TODO SOBRE MI MADRE







Sopravvivere ad un figlio è l'evento più lancinante per un genitore, quello più contro natura; incommensurabile perdita uguale a quella subita dai genitori dei desaparecidos argentini. Insopportabile tragedia soprattutto quando si è soli ad affrontarla. Ma invece "La naturaliza està loca, lo aberrante tambien es natural", come rivelato da Almodóvar in una dichiarazione e dunque tutta la varia umanità del film, che crea una solidarietà ginecentrica, cerca di vivere riconducendo le emozioni a più accettabili "dolores dolorosos y placeres placenteros" nell'interpretazione data da Cecilia Roth in un'intervista.

É questo un film che vorrebbe intitolarsi A proposito di tutte queste signore o Donne in attesa (due Bergman al femminile), e che invece risponde all'ego smisurato di un mercante del cinema d'autore, che trova conveniente rivendersi in forma di cineasta psicologo e maestro di cerimonia per travestiti, suore incinte, pittrici di falsi, attrici lesbiche ed eroinomani.
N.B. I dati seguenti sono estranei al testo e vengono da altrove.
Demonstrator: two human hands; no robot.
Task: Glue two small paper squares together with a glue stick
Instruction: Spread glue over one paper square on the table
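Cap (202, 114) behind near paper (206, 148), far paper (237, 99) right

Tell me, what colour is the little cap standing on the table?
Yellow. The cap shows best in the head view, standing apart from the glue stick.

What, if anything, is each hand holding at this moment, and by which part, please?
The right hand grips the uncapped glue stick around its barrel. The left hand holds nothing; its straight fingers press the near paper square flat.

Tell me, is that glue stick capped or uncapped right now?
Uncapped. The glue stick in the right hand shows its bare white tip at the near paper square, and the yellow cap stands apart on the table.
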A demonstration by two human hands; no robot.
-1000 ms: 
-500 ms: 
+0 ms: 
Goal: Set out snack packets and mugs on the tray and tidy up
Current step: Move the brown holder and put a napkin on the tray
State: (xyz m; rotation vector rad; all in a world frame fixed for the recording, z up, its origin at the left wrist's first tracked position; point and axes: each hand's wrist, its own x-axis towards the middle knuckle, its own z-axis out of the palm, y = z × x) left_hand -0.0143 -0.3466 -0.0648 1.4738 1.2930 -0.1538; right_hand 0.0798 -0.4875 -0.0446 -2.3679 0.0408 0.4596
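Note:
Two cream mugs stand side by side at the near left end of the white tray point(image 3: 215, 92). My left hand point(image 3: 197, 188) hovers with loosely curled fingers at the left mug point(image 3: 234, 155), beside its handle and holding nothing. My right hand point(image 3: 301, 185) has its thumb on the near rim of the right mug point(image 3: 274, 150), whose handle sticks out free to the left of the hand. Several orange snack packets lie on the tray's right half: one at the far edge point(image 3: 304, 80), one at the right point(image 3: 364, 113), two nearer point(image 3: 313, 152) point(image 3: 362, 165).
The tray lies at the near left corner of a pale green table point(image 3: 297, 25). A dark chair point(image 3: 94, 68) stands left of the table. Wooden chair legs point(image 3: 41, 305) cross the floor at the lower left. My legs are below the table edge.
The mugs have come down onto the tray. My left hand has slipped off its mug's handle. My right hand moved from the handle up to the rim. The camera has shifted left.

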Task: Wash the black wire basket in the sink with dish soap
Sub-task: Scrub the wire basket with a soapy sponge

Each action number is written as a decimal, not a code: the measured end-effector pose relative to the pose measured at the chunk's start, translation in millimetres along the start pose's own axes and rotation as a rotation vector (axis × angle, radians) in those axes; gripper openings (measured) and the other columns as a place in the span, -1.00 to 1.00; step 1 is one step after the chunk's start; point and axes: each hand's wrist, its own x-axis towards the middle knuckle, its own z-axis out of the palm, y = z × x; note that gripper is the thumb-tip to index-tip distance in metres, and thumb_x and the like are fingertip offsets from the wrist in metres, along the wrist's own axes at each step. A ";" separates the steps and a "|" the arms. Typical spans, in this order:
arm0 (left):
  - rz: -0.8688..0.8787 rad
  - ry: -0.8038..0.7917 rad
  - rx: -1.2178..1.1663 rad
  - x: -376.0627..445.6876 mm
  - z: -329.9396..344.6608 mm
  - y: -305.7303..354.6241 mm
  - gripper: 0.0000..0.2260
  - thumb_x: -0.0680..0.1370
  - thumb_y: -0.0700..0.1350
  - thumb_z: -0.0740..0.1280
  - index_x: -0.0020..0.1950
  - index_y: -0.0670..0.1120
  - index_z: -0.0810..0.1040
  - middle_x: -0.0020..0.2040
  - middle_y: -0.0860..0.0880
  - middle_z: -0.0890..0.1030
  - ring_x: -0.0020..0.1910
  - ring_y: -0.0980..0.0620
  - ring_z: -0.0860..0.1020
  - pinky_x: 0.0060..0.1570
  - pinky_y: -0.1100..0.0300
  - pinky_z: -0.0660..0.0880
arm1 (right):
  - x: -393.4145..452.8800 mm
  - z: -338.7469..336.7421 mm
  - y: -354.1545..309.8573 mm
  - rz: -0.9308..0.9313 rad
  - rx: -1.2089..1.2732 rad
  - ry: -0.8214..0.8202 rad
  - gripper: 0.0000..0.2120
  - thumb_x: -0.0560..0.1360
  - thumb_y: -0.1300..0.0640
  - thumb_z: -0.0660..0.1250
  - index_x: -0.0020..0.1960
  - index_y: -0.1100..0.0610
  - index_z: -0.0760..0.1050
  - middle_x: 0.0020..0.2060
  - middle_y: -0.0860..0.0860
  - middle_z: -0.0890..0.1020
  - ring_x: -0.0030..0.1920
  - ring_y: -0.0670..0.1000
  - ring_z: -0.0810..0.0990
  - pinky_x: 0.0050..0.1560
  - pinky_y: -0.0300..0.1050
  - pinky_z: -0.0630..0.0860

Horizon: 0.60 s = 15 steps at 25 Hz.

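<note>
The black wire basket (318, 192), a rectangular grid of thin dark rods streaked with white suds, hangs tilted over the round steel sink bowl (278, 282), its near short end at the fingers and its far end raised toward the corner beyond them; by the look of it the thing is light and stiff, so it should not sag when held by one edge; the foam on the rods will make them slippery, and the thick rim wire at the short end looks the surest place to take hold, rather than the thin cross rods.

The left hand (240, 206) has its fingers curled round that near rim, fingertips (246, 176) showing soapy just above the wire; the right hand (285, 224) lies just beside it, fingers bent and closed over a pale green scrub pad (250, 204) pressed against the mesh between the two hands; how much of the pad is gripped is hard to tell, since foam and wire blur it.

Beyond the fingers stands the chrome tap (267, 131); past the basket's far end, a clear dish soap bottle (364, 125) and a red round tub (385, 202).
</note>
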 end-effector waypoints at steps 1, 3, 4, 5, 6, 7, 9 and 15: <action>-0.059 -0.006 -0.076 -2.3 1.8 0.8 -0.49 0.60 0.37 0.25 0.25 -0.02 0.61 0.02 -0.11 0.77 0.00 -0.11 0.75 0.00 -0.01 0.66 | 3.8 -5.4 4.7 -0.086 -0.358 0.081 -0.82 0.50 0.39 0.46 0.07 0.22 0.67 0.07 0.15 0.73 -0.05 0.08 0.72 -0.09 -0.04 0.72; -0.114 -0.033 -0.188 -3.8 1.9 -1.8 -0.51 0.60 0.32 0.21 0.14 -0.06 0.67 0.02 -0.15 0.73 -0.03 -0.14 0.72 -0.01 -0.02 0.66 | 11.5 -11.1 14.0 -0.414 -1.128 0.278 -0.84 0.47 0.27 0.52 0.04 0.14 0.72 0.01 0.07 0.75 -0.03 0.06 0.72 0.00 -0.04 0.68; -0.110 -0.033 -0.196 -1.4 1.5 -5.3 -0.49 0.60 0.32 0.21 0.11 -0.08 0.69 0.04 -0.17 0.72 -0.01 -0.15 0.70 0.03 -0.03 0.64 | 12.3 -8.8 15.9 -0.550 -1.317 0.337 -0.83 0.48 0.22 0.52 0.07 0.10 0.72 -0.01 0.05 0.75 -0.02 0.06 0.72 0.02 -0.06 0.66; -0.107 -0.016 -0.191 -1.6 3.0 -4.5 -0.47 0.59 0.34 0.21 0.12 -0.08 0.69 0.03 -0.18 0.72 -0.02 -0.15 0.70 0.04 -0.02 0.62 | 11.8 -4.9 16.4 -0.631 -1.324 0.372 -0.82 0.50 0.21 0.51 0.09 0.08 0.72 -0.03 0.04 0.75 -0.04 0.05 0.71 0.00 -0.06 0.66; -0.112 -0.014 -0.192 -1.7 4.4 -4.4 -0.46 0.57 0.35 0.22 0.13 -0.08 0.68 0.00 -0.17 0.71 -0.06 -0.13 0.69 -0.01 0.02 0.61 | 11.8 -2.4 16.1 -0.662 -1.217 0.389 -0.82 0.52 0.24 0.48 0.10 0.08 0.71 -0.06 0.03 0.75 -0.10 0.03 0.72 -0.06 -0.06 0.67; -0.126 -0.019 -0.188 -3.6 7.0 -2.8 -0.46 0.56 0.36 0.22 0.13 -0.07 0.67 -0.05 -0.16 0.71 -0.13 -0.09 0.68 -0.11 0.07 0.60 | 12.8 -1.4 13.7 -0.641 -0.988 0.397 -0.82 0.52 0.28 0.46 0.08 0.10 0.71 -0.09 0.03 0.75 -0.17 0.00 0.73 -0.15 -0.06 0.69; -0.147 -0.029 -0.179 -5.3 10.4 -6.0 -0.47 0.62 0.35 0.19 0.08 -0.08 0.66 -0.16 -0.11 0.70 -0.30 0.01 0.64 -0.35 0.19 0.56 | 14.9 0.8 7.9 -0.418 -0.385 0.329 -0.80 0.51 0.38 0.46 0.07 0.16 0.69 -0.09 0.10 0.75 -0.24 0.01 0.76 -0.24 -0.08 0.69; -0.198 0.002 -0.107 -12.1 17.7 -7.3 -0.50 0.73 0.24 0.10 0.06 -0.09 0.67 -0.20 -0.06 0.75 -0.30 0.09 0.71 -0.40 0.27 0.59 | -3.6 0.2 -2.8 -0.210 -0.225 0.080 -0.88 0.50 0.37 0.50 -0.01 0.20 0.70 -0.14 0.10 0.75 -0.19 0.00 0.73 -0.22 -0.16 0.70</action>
La novità è che nel microcosmo della trasgressione controllata, Almodovar invece che un'orgia vuol fare il catechismo: che sia, sotto sotto, un perfetto moralista? In realtà, ciò che interessa all'Almodovar-mercante-di-sé è la moltiplicazione del dolore; gli esiti di una tale scelta narrativa sono, come talvolta accade, grotteschi, senza nemmeno il riscatto del cinismo. La miscela di fatti tragici tende scopertamente, come certa televisione, a conquistare lo spettatore emotivo: ma se gli esiti narrativi di Tutto su mia madre sono perlomeno discutibili, la questione formale si risolve in un sostanziale deja-vu almodovariano, non privo di piccole e grandi pecche.